A cope of Many Languages for the Ninth Bishop of Birmingham
The Ninth Bishop of Birmingham, the Rt Revd David Urquhart was presented with a specially designed cope as he was inaugurated in Birmingham Cathedral on Friday November 17th 2006.
The cope, which is like a cape worn over a cassock, brings together elements of Bishop David’s life from his childhood in Scotland, represented by a bagpiper, his fondness for motorcycles and an image of a cross from Holy Trinity Coventry, where he was vicar before becoming Bishop of Birkenhead in 2000. The logos of Birmingham’s major football teams, Birmingham City and Aston Villa are featured in the design alongside an image of a game of rugby.
Also included in the design are words taken from Isaiah Chapter 58 verse 12: “You shall be called the repairer of the breach, the restorer of the streets to dwell in.” The verse is repeated in Mandarin, Lugandan and Hebrew.
The overall theme is of a spiritual journey that started with the Bishop’s birth in Scotland and continues through schooldays to his commitment to Christianity in Uganda. The path continues through images of Coventry and China to Birmingham Cathedral. Bishop David is the Archbishop of Canterbury’s link with China.
“I understand there are around 70 languages spoken in at least one household in this region.

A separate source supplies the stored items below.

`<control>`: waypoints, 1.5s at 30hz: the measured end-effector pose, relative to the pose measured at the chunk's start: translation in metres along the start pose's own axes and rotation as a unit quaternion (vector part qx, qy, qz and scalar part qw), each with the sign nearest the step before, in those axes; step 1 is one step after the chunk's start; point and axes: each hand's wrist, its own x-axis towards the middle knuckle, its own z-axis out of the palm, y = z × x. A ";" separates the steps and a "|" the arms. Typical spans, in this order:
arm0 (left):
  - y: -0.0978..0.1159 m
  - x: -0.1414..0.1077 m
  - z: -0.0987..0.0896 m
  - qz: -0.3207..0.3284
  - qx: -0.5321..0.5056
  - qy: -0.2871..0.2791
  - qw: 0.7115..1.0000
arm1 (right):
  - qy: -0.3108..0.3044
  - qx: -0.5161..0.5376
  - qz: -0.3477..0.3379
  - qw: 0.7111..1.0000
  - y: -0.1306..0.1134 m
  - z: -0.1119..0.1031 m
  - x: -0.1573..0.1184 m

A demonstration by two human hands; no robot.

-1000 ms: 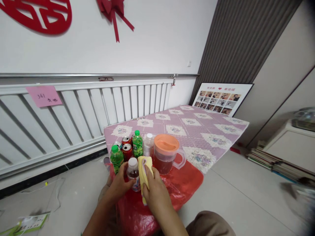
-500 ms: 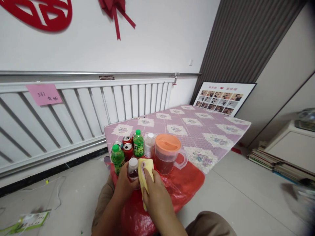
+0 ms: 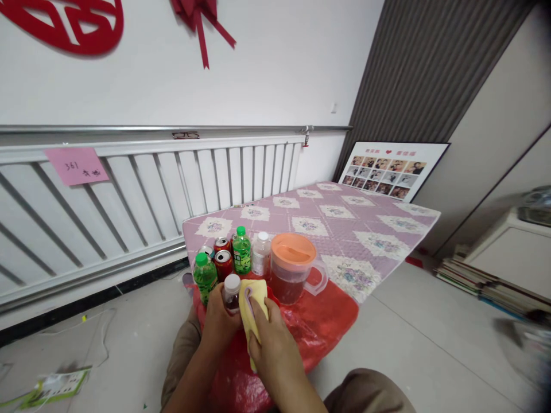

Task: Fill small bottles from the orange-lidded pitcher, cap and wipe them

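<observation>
The left hand (image 3: 219, 322) is curled around a small bottle (image 3: 231, 299) with a white cap, its fingers bent closely on the side; the bottle is above the red plastic cover (image 3: 333, 322), but its base is hidden, so I cannot tell whether it rests there. The right hand (image 3: 275, 339) pinches a folded yellow cloth (image 3: 245, 312) between thumb and fingers, just beside the bottle. The bottle seems of thin, smooth plastic; with dark liquid inside, it should have moderate weight and may slip if wet. The best hold is probably around the middle, without strong squeezing. The cloth looks soft, thick and very light, easy to take anywhere. Nearby stand a clear jug (image 3: 287, 285) with an orange lid and shiny metal cans (image 3: 224, 267).
</observation>
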 end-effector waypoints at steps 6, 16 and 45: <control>-0.010 0.000 0.004 0.016 0.013 0.008 1.000 | 0.011 0.042 0.003 0.999 0.010 -0.001 0.035; -0.014 0.001 0.004 0.007 0.025 -0.002 1.000 | -0.028 0.059 0.035 0.997 0.034 0.028 0.035; -0.006 -0.014 -0.009 -0.045 -0.077 -0.031 0.995 | 0.045 0.027 0.004 0.999 0.003 0.005 0.009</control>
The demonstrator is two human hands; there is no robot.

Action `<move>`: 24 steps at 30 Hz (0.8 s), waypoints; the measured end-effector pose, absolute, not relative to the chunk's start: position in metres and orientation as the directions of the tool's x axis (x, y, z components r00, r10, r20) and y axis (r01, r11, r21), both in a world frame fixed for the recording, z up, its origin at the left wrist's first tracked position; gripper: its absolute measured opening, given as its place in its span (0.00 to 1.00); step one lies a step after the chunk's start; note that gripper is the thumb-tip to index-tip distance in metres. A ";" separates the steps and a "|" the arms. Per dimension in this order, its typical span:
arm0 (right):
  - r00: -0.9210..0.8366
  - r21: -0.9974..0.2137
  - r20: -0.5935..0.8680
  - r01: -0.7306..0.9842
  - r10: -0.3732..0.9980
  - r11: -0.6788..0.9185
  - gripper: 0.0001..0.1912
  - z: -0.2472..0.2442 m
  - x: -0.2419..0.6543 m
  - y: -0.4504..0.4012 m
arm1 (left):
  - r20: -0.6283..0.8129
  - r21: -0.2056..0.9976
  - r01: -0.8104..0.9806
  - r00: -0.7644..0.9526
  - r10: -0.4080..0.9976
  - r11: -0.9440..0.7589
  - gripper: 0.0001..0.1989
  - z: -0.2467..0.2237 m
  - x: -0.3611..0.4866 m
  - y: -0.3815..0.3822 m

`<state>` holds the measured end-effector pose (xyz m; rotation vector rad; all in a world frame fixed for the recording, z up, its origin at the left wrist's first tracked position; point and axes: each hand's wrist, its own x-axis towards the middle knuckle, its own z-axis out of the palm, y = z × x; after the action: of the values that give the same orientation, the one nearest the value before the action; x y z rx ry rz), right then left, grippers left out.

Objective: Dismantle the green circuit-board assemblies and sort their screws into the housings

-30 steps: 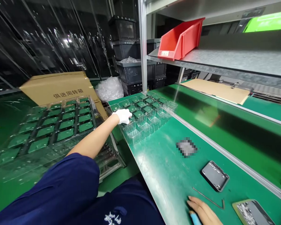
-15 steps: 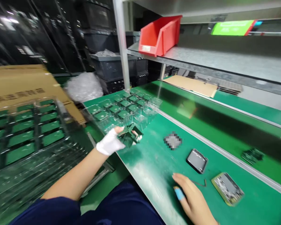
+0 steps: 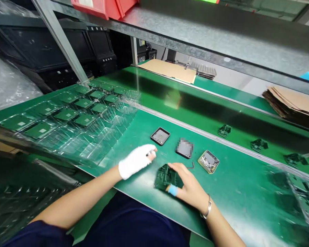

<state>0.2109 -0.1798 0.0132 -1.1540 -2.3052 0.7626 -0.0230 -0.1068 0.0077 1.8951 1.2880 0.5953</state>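
Note:
My left hand (image 3: pixel 137 160), in a white glove with bare fingertips, is over the green bench top, its fingers drawn together; whatever they may hold is too small to tell. My right hand (image 3: pixel 190 185), with blue tape on the thumb, grips a dark green circuit board (image 3: pixel 162 177) by its right side, low over the bench. Beyond the hands lie a black-rimmed housing (image 3: pixel 160 136), a second housing (image 3: pixel 184 148) partly pixelated, and a yellowish-edged housing (image 3: pixel 208 161). A small L-shaped key (image 3: pixel 192 165) lies just above my right hand.
A clear tray (image 3: pixel 84 140) with several green boards covers the bench's left end. Another tray of boards (image 3: pixel 298 181) stands at the right. A metal shelf (image 3: pixel 195 37) with a red bin (image 3: pixel 98 8) crosses above. Stacked cardboard (image 3: pixel 296 103) sits at the back right.
The view has turned right and down. My left hand has left the tray's edge, where it held green board pieces, and come near my right hand, which now grips a board.

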 end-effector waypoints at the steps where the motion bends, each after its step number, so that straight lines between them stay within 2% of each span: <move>1: -0.533 -0.631 0.117 0.612 0.838 0.477 0.31 0.010 0.212 -0.177 | 0.012 0.663 0.692 0.372 0.928 -0.285 0.15 0.012 -0.024 -0.090; 3: -0.527 -0.600 0.098 0.646 0.844 0.473 0.30 0.004 0.212 -0.172 | 0.040 0.361 0.859 0.375 0.926 -0.363 0.16 0.017 -0.022 -0.057; 4: -0.531 -0.595 0.103 0.645 0.841 0.480 0.31 0.002 0.212 -0.170 | 0.017 0.238 0.889 0.400 0.916 -0.392 0.16 0.018 -0.019 -0.042; 5: -0.534 -0.597 0.111 0.638 0.838 0.486 0.32 0.001 0.212 -0.170 | 0.003 0.173 0.900 0.406 0.914 -0.400 0.16 0.019 -0.015 -0.028; 8: -0.512 -0.622 0.140 0.620 0.848 0.477 0.33 0.001 0.216 -0.172 | -0.042 0.100 0.903 0.423 0.905 -0.417 0.14 0.017 -0.002 -0.002; 14: -0.460 -0.640 0.160 0.625 0.873 0.447 0.25 0.003 0.224 -0.174 | -0.083 0.063 0.910 0.414 0.906 -0.410 0.14 0.011 0.017 0.008; 17: -0.460 -0.632 0.193 0.617 0.867 0.469 0.24 0.003 0.224 -0.173 | -0.069 0.104 0.908 0.413 0.908 -0.405 0.13 0.016 0.014 0.009; 20: -0.406 -0.667 0.248 0.587 0.880 0.459 0.24 0.004 0.224 -0.173 | -0.035 0.199 0.877 0.452 0.891 -0.437 0.11 0.029 0.008 -0.006; 22: -0.327 -0.742 0.277 0.525 0.904 0.417 0.22 0.005 0.223 -0.175 | -0.012 0.402 0.794 0.503 0.864 -0.457 0.11 0.037 0.006 -0.030; 24: -0.248 -0.842 0.269 0.409 0.931 0.353 0.19 0.006 0.220 -0.179 | 0.009 0.733 0.563 0.555 0.832 -0.383 0.11 0.041 0.008 -0.063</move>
<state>0.2201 -0.1785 0.0062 -1.1788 -1.8203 0.8274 0.0084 -0.0631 0.0412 2.0954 1.1157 0.4972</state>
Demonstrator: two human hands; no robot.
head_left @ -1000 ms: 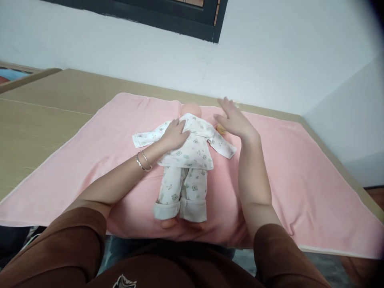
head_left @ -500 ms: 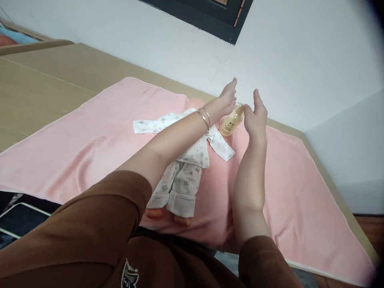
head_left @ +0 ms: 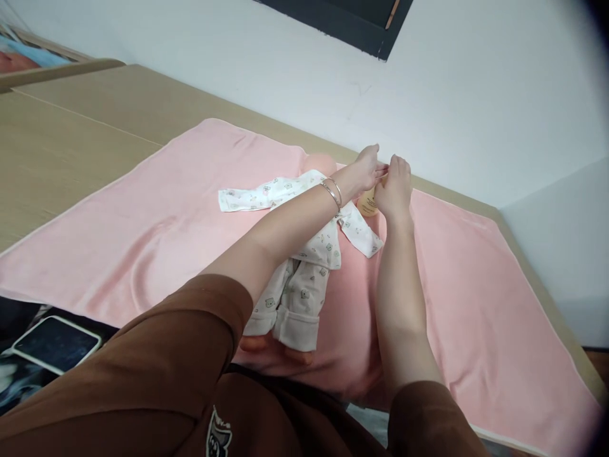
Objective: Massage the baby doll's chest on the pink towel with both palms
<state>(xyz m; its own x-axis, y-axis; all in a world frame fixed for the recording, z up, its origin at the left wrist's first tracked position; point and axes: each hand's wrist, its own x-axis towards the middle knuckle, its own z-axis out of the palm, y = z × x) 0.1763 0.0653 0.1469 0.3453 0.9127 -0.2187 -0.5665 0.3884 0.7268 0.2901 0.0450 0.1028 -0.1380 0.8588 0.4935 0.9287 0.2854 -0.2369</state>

I have selected four languages, which are significant to me, which I hope will remind me that we are part of a global church and a global community” explained Bishop David
“The verse I have chosen is about dwelling places and cities. I believe that city regions have a special role in our 21st century society as places where cultures, faiths and individuals connect.
“As a Christian Bishop I want to help make those connections not only for people who go to church but for all of the 1,386,997 who live in the diocese. I hope to help make this region a place where all can dwell safely, living with generosity and without fear of their neighbour.”
Bishop David told worshippers at the inauguration service that although it was day when his name and biography would be worn out with over use, he would not be preaching of himself but of Jesus Christ as Lord.
Using a wooden mallet he went on to smash a large clay pot that was standing in the centre of the cathedral explaining that that the earthen vessel is a fitting reminder to pompous prelates and self satisfied humans everywhere of the fragility of our world and our contribution to it.
At the end of the sermon nearly 1,000 small clay pots, containing a candle, were distributed to each worshipper and the congregation was urged to pray for the people of Birmingham and region, for the church and leaders and for themselves that they may recognize and receive the ultimate treasure of the life, death and resurrection of Jesus, and like many here, stand up and acknowledge him as Lord.
Following the service the Bishop blessed the city and then went to the Old Joint Stock pub opposite the cathedral where people had been watching the service on a big screen.